L'alternative sur la question de l'intelligence artificielle symbolique considère que les aspects fonctionnels (sur le principe de la marche remplacée par la roue) ne sont donc pas cérébraux, mais conceptuels. La faiblesse de la position philosophique de Malabou et de la phénoménologie opposée à l'IA par l'idée d'« inscription corporelle de l'esprit » consiste dans l'aspect paradoxalement purement verbal du réductionnisme : il consiste simplement à dire que quelque chose doit bien exister dans le cerveau pour matérialiser n'importe quel concept. Mais n'importe quel concept existe aussi dans les circuits ou la mémoire d'un ordinateur sans avoir besoin de simuler l'organisation neuronale.

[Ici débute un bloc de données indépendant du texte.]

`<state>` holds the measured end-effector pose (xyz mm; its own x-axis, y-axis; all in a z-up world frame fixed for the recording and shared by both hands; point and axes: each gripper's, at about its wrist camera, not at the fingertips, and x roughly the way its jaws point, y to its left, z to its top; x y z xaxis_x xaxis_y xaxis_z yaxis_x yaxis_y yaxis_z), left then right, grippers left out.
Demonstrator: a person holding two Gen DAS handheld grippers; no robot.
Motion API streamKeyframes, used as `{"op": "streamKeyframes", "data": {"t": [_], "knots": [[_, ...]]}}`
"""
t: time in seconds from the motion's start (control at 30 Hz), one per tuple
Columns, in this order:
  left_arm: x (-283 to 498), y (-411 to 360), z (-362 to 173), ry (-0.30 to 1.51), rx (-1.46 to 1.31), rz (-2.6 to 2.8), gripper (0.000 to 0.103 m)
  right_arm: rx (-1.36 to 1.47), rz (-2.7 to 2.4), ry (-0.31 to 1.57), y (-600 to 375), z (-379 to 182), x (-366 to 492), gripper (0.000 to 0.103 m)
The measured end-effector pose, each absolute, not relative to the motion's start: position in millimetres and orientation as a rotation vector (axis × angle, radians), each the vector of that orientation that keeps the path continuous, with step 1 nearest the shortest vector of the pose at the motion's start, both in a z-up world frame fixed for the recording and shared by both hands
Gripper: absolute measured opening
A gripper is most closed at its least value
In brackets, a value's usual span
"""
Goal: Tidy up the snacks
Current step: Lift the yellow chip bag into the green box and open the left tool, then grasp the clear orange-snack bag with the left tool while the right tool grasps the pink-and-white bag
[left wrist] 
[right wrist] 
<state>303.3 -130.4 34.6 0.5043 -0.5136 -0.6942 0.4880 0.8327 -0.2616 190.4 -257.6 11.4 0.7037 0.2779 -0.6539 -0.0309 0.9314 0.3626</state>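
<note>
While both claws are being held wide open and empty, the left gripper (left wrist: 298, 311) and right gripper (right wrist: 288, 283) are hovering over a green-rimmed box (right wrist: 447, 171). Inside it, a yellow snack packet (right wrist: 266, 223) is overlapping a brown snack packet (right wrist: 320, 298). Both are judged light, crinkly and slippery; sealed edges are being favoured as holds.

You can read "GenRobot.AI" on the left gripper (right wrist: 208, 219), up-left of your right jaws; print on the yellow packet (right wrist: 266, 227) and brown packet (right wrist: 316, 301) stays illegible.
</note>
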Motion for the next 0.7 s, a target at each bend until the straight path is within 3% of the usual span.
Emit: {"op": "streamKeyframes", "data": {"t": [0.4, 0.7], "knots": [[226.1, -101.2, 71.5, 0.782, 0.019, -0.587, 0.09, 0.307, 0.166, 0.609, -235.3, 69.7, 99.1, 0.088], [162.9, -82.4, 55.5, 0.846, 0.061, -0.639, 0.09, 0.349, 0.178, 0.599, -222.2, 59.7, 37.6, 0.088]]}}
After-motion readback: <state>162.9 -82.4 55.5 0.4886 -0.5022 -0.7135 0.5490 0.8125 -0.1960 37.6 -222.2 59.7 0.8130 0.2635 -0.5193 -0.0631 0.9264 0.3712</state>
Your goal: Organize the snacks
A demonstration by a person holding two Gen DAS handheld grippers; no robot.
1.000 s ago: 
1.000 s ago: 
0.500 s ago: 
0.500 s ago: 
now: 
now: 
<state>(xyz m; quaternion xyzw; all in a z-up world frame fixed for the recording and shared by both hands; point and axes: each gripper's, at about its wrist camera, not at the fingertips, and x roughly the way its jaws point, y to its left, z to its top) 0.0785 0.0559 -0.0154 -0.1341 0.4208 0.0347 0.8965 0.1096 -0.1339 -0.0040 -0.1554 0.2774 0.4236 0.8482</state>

Histoire de l'intelligence

Pour expliquer son revirement partiel, Catherine Malabou nous propose un rappel de l'histoire de la notion d'intelligence. Quand on parle de construction de la réalité, ou de déconstruction, c'est de ce genre d'opération philologique qu'il s'agit. Elle porte évidemment davantage sur le mot d'intelligence que sur la chose, qui existait bien avant. Malabou caractérise l'intelligence comme une redéfinition de l'esprit (p. 13) et évoque judicieusement l'épisode du « procès de l'intelligence » (p. 14), qui correspondait globalement à la position romantique opposée aux Lumières (j'ai déjà commenté le livre de Wolf Lepenies qui évoque aussi cette polémique). Plus précisément, le débat a eu lieu à la fin du XIXe siècle avec l'opposition de Bergson (1859-1941) à la psychologie expérimentale de Ribot (1839-1916). Si on veut être aussi matérialiste que le réductionnisme neuronal, on pourrait aussi considérer que le procès du concept d'intelligence est aussi un produit de l'intelligence, qui se réduit simplement à une concurrence pour les chaires universitaires de l'époque.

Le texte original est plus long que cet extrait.